Thursday came and went. No cable guy.

At this point, I was openly asking them if they actually had any service techs to send out. I also began to hear that magical phrase “Comcast is sorry for any inconvience” (hereafter CISFAI) which I would hear at every turn with them from this moment on. We made another appointment for Saturday 1-3.

Nothing. I had called about 1:30 to confirm the appointment, but after 3pm passed, I called again. At this time, I was informed that the appointment had been cancelled at 1:03 nearly a half hour before I called and received confirmation that the appointment was on. The guy CISFAIed me, but I told him I needed a tech out today and that was that. He gave me another window of 4-7 that same day.

Truly annoyed at this point, but beginning to see the humor in the whole thing, I waited. When 7pm came and went, I was openly laughing as the alternative was to start hurling breakable objects. Five appointments had been missed. Somewhere along the line, they had waved the fee for the month which was decent of them considering they weren’t providing service and didn’t seem overly concerned about doing so in the future. In no mood to cook, we ordered in Chinese, and shortly after its arrival, the doorbell rang. It was not one but two cable guys. At 8:30. I didn’t care - they were here.

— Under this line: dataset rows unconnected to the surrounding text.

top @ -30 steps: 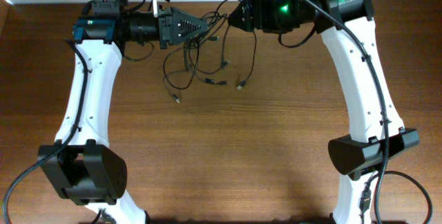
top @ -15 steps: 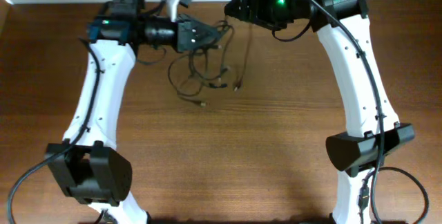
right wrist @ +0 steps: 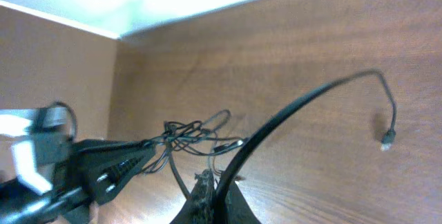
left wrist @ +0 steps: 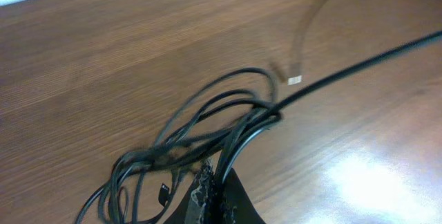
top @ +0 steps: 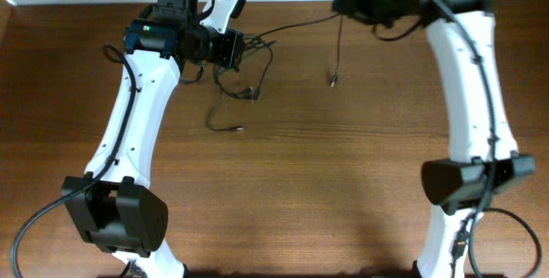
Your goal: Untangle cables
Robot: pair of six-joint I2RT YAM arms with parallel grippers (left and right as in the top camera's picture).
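Two grippers, both close to the far edge of the bench (top: 283,184); left of that edge's middle, left gripper (top: 238,49) pinched tight on the cables (top: 249,62): one knotted bundle of thin black loops, cords too tangled to count; one loose tail (top: 225,127) lying on the wood, nearer the front edge; one strand (top: 296,27) drawn taut rightward out of the bundle; right of the middle, right gripper (top: 345,5) clamped on that strand; one free end beyond it, tipped with one plug (top: 332,81).
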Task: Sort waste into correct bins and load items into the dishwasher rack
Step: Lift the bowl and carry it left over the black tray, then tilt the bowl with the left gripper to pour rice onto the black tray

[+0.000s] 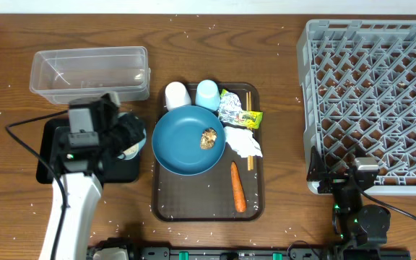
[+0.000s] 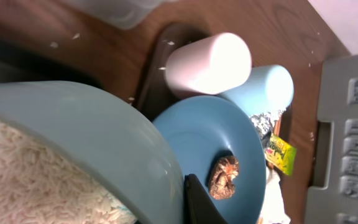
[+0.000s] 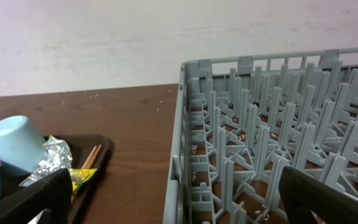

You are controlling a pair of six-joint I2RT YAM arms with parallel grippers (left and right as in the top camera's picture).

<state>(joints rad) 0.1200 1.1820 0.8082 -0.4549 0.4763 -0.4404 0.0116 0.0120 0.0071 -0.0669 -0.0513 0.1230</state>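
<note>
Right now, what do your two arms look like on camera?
The left arm has a white tubular link, a black boxy wrist and a looping black cable. The right arm is compact, black, with small green lights and a trailing black cable. Its end effector has flat black fingers.

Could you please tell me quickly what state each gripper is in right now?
Left gripper: closed, holding the small bowl of rice.
Right gripper: open, empty.

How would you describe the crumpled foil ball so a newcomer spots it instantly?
Find the brown serving tray left of the big grey lattice rack. At its far right corner, right of the light-blue cup, sits the crumpled foil ball. It alone is shiny, crinkled silver.
</note>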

So they went to work. They looked at the modem. They hooked up some testing device. They decided it was the splitter (the device which separates the data and video streams from the cable line), replaced it, confirmed the internet was live, and left. They both gave me a CISFAI.

Three hours later, the cable went out again.

Late on Sunday, I called Comcast again. For various reasons, I was not able to face this task until later in the day, and given how it turned out, I must say it was for the best. I mean, for total farcical value. Not that I knew that right away.

The woman I spoke with had an accent - not all that unusual, and at first I thought nothing of it. It seemed she had the ability to remotely check my cable modem - something not a single person had mentioned thus far. This she proceeded to do three times before sagely informing me that “the modem isn’t connecting.” Really? Gee, thanks for clueing me in there. She suggested that the modem be replaced, which was also something I knew. What I did not know was where the local Comcast service centers were. (At this point, I figured it was more efficient to go get the damn thing myself rather than wait five more appointments for a live body to show up.)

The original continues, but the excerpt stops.